### The task
Please reproduce the listing word for word. Pictures stay out.

### Given data

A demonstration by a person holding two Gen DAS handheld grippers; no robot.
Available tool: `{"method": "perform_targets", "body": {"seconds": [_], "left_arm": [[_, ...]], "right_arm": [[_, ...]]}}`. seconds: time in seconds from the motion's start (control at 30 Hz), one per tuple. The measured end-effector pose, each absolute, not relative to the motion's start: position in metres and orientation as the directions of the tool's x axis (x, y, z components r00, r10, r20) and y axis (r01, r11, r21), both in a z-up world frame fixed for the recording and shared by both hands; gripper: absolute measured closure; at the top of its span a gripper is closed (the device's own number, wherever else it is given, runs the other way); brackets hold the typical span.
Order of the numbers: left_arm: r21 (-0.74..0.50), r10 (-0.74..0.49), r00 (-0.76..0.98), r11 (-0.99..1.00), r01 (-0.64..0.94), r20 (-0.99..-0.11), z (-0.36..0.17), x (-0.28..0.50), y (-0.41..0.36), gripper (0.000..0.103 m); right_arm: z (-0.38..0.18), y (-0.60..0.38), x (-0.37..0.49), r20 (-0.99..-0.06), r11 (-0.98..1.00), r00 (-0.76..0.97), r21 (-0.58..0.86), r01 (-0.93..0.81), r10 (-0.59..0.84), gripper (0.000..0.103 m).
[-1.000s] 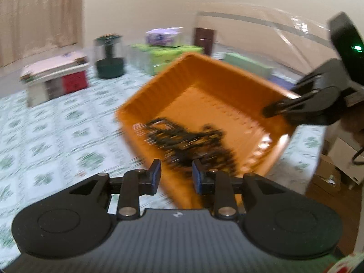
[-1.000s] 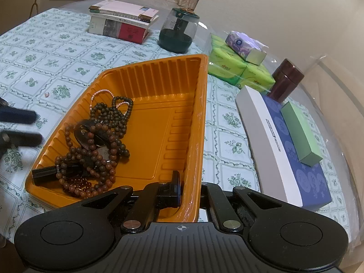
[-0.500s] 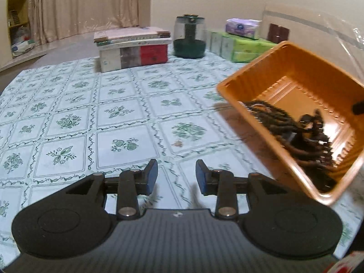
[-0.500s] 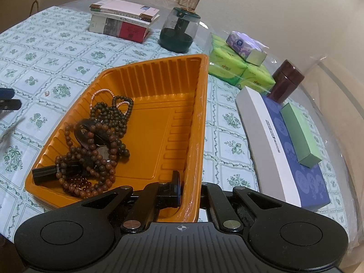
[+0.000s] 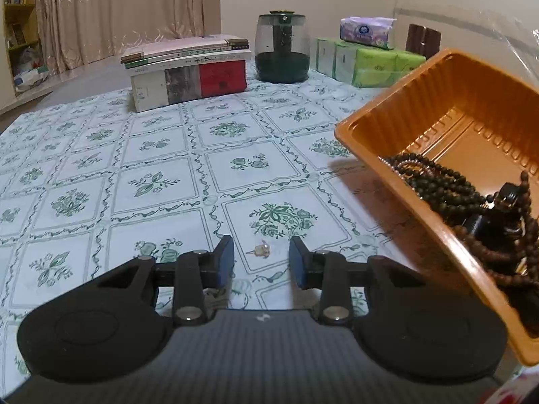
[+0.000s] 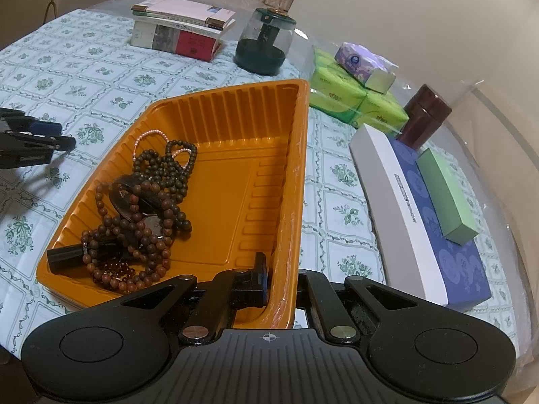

### Result for this task
A demonstration by a person holding two Gen DAS handheld grippers; no robot.
Available tool: `{"method": "perform_targets", "body": {"seconds": [_], "left_arm": [[_, ...]], "right_arm": [[_, ...]]}}`. seconds: time in seconds from the motion's start (control at 30 Hz), one per tuple. The measured end-effector pose, each absolute, not relative to the motion's start: position in metres and orientation as the directions of the tool's x axis (x, y, z components r00, r10, r20) and y axis (r01, r11, r21), both in a z-up world frame fixed for the recording and shared by both hands; gripper: absolute measured closure; at the top of its span a gripper is closed (the device's own number, wherever else it is given, runs the other way); brackets hold the typical span.
Order of the numbers: left_arm: r21 (-0.74..0.50), r10 (-0.74..0.49), r00 (-0.76..0.98), r11 (-0.99..1.00), r01 (-0.64..0.94), r20 (-0.99..-0.11), z (-0.36..0.17), x (-0.28..0.50), y (-0.41..0.36), gripper (0.000..0.103 m); right_arm: z (-0.38..0.18), y (-0.60..0.38), x (-0.37..0.49), r20 (-0.99..-0.06), r11 (-0.98..1.00), r00 (-0.76..0.97), r21 (-0.58..0.86), r01 (-0.93..0.81), r10 (-0.59..0.84), gripper (0.000..0.103 m).
[-1.000s] 
[-1.000s] 
[-0.500s] 
[-0.500s] 
[+0.000s] 
[+0.000s] 

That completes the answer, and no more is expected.